Guajes de Ayala, um ejido na serra de Guerrero, enfrenta um cerco constante de La Nueva Familia Michoacana, que busca o controle das rotas para Acapulco. Grupos de autodefesa foram formados em 2020 à medida que o cartel limpava terras e pressionava pelo recrutamento. Após quase um ano de tiroteios, as famílias fugiram, deixando casas vazias.
Em outubro de 2021, o grupo se reagrupou contra laboratórios de fentanil e drones do cartel. O líder Javier Hernández afirma: “Não queremos pertencer às fileiras deles e não queremos ceder o território”. Eles monitoram cerca de 100 homens armados inimigos com seus próprios drones a partir de postos na montanha.
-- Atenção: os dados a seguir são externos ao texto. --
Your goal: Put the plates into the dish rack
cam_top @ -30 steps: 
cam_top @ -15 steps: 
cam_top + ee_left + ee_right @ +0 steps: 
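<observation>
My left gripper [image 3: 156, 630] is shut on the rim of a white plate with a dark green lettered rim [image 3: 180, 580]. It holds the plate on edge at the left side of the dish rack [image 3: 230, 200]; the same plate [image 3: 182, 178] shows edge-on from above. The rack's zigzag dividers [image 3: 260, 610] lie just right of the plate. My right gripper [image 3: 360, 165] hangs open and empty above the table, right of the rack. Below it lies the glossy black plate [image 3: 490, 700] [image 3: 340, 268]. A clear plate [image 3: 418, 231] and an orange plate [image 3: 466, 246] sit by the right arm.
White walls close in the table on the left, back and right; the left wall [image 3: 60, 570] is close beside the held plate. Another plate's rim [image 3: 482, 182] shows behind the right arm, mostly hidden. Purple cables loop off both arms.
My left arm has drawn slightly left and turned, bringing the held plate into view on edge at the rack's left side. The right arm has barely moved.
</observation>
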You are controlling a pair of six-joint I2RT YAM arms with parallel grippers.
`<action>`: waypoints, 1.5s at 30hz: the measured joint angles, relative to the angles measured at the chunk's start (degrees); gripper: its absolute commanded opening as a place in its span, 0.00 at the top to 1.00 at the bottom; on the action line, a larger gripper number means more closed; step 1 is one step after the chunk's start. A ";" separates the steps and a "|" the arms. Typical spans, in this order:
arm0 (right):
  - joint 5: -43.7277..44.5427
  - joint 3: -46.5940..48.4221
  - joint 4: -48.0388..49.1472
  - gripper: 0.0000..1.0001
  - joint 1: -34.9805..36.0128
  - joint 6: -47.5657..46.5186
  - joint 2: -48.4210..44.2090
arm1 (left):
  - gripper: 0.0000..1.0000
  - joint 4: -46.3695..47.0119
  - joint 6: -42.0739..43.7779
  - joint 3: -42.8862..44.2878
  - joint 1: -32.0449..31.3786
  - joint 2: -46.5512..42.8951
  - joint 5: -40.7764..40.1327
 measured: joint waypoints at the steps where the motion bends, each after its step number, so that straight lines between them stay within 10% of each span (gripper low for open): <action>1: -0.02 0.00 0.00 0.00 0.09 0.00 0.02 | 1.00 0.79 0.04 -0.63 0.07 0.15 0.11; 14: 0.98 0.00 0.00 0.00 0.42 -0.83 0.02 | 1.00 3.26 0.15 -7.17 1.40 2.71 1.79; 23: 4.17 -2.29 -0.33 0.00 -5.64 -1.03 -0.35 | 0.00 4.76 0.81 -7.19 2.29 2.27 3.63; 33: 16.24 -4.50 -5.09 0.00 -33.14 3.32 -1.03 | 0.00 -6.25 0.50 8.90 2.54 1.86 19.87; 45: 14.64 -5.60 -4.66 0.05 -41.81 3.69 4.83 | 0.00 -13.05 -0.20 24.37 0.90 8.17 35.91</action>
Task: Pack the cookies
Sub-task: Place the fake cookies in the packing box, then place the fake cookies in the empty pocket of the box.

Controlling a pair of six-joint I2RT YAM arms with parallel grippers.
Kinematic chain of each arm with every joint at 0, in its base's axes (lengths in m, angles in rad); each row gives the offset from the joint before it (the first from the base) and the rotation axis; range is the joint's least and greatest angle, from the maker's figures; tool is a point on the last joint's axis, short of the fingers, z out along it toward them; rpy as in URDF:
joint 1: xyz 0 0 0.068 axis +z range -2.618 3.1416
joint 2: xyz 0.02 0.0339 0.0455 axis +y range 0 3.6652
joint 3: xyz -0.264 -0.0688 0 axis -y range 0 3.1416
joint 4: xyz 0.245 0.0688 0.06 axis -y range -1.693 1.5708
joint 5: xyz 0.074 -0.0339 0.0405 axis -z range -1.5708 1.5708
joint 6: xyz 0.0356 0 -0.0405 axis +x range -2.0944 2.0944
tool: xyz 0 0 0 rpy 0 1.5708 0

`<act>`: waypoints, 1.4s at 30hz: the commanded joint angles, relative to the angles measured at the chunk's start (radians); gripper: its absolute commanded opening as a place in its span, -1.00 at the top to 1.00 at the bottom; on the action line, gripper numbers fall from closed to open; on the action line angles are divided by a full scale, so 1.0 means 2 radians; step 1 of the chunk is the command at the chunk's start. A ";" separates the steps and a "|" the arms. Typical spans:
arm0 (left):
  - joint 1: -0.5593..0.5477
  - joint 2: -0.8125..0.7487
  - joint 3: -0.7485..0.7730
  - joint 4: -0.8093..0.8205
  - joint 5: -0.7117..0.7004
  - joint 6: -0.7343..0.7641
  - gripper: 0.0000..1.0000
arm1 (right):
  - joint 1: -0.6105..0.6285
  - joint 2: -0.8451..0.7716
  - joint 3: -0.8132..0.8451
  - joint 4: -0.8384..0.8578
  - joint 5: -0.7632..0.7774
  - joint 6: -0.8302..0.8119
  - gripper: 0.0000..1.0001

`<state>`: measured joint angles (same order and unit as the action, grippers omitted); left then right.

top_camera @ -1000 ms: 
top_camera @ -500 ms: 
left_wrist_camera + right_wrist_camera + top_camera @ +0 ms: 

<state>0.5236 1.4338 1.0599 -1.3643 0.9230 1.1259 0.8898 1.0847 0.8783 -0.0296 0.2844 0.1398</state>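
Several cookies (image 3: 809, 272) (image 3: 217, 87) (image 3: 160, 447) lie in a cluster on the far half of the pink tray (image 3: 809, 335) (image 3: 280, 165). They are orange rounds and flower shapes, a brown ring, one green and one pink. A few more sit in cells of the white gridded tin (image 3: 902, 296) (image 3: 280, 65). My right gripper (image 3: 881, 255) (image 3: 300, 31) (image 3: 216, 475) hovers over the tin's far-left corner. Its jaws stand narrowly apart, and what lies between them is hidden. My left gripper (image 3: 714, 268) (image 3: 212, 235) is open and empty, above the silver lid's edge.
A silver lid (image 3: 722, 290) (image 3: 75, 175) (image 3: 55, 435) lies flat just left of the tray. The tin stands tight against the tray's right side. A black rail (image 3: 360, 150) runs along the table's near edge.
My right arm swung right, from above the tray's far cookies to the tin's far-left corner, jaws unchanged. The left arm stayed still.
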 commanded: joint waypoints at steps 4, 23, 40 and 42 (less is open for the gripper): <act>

O membro Jesús Domínguez, portando um fuzil AK-47, diz: “Praticamente não existimos para o governo. É impossível que nossas armas compitam com as deles”. Eles usam AR-15 'Made in USA' e drones DJI, alguns comprados dos cartéis, segundo um integrante.
Após a morte de 'El Mencho', eles temem um aumento da violência. Escolas e clínicas foram fechadas; professores evitam os riscos. Hernández critica: “A propaganda diz que o governo está fazendo maravilhas, mas é mentira”. Eles compartilham informações com o Exército, mas o abandono continua.